Wednesday, June 4, 2008

The Birth of The New

Doug Englebart using the chord keyboard

On December 9, 1968, a researcher at the Stanford Research Institute named Doug Englebart gave a presentation at the Fall Joint Computer Conference that introduced many of the computing concepts that we now take for granted, fifteen years before anyone in the general public ever heard of them. Englebart and his remote colleagues Don Andrews and Jeff Rulifson in Menlo Park (home of SRI, 30 miles south of San Francisco, where the demo was held) showed the first computer mouse to the public there, the first rasterized (drawing-capable) video monitor, the first live teleconferencing, the first inter-user messaging system (forerunner of email), the first use of hypertext (forerunner of the web) and even a rudimentary form of what became the internet.

Doug Englebart speaking

This demonstration was later called "the mother of all demos" by author Steven Levy, a phrase which has become rather oddly famous, because while it's more or less true, it's also kind of dumb. But nevertheless.

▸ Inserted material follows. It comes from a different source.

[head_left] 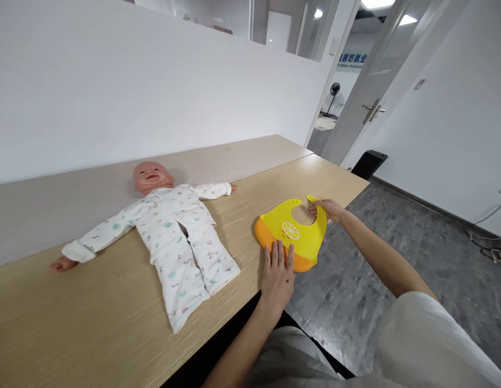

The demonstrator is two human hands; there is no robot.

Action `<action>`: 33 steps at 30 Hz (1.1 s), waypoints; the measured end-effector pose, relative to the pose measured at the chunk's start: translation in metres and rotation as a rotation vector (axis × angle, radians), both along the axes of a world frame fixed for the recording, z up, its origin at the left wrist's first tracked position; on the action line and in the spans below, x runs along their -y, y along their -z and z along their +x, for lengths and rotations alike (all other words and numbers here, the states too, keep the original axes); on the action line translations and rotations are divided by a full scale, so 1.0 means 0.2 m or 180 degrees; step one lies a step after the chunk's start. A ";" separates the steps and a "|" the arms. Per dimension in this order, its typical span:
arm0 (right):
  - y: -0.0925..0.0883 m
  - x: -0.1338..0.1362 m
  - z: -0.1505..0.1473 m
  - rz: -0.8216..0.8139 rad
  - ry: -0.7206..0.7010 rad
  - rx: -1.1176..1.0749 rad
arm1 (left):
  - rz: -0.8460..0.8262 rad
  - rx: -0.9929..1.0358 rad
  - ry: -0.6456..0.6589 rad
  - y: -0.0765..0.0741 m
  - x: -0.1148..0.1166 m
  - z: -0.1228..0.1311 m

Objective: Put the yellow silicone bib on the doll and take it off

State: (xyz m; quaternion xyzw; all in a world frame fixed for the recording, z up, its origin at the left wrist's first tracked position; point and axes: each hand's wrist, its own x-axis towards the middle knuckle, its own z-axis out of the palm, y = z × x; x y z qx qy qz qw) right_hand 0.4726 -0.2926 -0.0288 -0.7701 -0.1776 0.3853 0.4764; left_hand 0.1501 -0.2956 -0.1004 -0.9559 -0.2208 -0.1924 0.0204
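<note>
A yellow baby bib [303,229] with an orange catch pocket and a white citrus print lies at the table's right front corner, partly past the edge. My right hand [329,209] is closed on one neck strap of the bib. With fingers stretched out, my left hand [278,275] rests on the orange pocket. To the left, a baby doll [153,178] lies on its back, arms spread, in a white printed top and trousers [180,237].
The wooden table [92,318] has a second panel [250,153] behind it, along a white wall. At the right stand a door [367,97] and a dark object [367,163] near the table's end. Cables [495,250] lie on the grey floor.
</note>
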 end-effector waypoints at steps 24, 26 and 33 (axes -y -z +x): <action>-0.04 -0.37 -0.01 -0.1331 -0.0973 0.2141 | -0.0015 0.0022 0.0088 0.01 0.01 0.00; -0.05 -0.37 -0.02 -0.1316 -0.0985 0.2159 | -0.0046 0.0040 0.0086 0.00 0.01 -0.01; -0.22 -0.34 -0.10 -0.0795 -0.1133 0.2291 | -0.0558 0.0297 0.0408 -0.01 0.00 -0.05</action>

Console with chord device, keyboard, and mouse

Remember, this was before history. The personal computer had been developed; no PC, no Mac. No one on earth had a computer in his or her home; if you wanted to do computing, you went to a computer center at your university or business and sat at a console which probably didn't even have a text-only monitor; your only display was a TTY, a printer with a roll of pin-feed paper. No graphics of any kind, except for early forms of ASCII art (pictures made from typed letters). No windows, no icons, no menus, no nothing except a command line waiting for your typed, punch tape, or punch card input.

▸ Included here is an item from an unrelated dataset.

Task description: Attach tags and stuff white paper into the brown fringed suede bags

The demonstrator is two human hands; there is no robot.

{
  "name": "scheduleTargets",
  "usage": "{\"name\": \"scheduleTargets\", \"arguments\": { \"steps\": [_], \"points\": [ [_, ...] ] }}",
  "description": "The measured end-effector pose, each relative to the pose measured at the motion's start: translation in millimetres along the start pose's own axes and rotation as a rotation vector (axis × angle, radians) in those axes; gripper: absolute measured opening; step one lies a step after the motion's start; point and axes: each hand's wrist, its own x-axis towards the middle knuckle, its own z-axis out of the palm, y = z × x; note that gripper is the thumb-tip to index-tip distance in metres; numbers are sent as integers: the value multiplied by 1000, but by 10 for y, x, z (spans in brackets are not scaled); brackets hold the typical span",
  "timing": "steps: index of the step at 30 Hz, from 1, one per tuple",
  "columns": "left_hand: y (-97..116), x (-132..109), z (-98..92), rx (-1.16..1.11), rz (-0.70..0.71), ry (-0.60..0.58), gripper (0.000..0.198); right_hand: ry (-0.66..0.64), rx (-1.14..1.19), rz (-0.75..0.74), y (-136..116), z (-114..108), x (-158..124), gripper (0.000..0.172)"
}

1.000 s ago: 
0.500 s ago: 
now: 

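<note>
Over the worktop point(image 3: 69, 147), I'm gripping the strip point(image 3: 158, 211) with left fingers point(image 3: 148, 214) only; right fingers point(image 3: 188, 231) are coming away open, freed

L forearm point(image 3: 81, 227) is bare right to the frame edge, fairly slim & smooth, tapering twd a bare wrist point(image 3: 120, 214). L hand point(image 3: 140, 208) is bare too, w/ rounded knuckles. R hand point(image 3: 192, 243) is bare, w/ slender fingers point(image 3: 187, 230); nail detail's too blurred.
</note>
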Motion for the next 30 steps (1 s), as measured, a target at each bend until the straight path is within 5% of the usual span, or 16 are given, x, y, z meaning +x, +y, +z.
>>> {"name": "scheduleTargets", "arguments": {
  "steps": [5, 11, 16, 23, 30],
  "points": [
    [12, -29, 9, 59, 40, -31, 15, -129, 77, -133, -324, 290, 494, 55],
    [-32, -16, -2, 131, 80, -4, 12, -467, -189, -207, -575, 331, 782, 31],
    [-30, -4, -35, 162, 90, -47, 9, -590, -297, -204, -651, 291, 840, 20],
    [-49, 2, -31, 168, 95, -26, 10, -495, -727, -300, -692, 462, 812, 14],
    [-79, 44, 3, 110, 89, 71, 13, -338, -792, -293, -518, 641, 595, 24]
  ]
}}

I used one of these computers, with punch tape and a TTY, in high school in 1973; I don't remember what model it was, but it was a mainframe belonging to the Dallas School District, and we connected to it via an antique modem at probably 50 baud. We used cartons and cartons of pin-feed paper, writing our stupid little BASIC programs (I remember helping write a not-very-successful bowling game) and printing out our terrible ASCII art. I remember getting yelled at (not too forcefully) for using too much expensive connect time. Of course, there was nothing like an internet nodes anywhere near us then. That was five years AFTER Englebart's demo of technology that was to become so important decades later, but totally unimaginable to us hobbyist fiddlers.

Don Andrews demonstrating the potentiometer mouse; note the cord traveling the wrong way, under the hand

Englebart changed everything on this day. While his vision for computing was ultimately unsuccessful -- he didn't accept the emergence of the PC in the 1970s, for instance -- his ideas were unusually revolutionary and ahead of their time even in an industry marked by rapid advances. The mouse didn't really catch on until the Apple Macintosh in 1984, for instance. The internet, then called ARPANET, didn't come online until 1969, and wasn't opened to the public outside of universities and research companies until the late 1980s. But it was all here at this demo, at least in part.

Programmer Jeff Rulifson

I knew most of this from reading books. What I didn't know is that video exists of this historic event. You can watch it here (streaming Real Audio with good descriptive text) or here (Flash). Finding this video is rather mind-blowing; to me it's like finding video of the apple falling on Newton's head. This is the birth of a new world, even if no one but a thousand geeks knew about it for another decade. It's probably the most boring video in the world to most people, but if you're interested in seeing where all this internet stuff came from, this is the source. At least watch the first mouse segment here if you can.

This post is illustrated with some screenshots I grabbed. This is real nerd action the way it should be!

3 comments:

ruchi said...

What a great post. Thanks for the history lesson. I'll check the video out.

Mary Jo said...

That was very fun and interesting to read. I even looked at the video.

Those people that were once considered nerds are pretty cool these days.

Eric said...

I had no idea the term "mouse" dated all the way back to 1968. Thanks, Fnarf: the mouse video was worth the price of admission all by itself. What a liberating notion it was, that you don't need your pointing device to have great fidelity, because you're not e.g. trying to faithfully reproduce a map by tracing over it, but instead using the mouse in a closed feeback loop, which takes care of nonlinearities, stray cross-dimensional coupling, etc. So you can get precise pointing with cheapo hardware. It's kind of obvious in retrospect, because that's the way _people_ work (we don't need to launch the tines of our fork at the tiny pea on our plate accurately from two feet away, but instead vector it all the way in to the target.) But lots of ideas are obvious in retrospect...
Anyway, now I know where to find hot nerd action on the internet.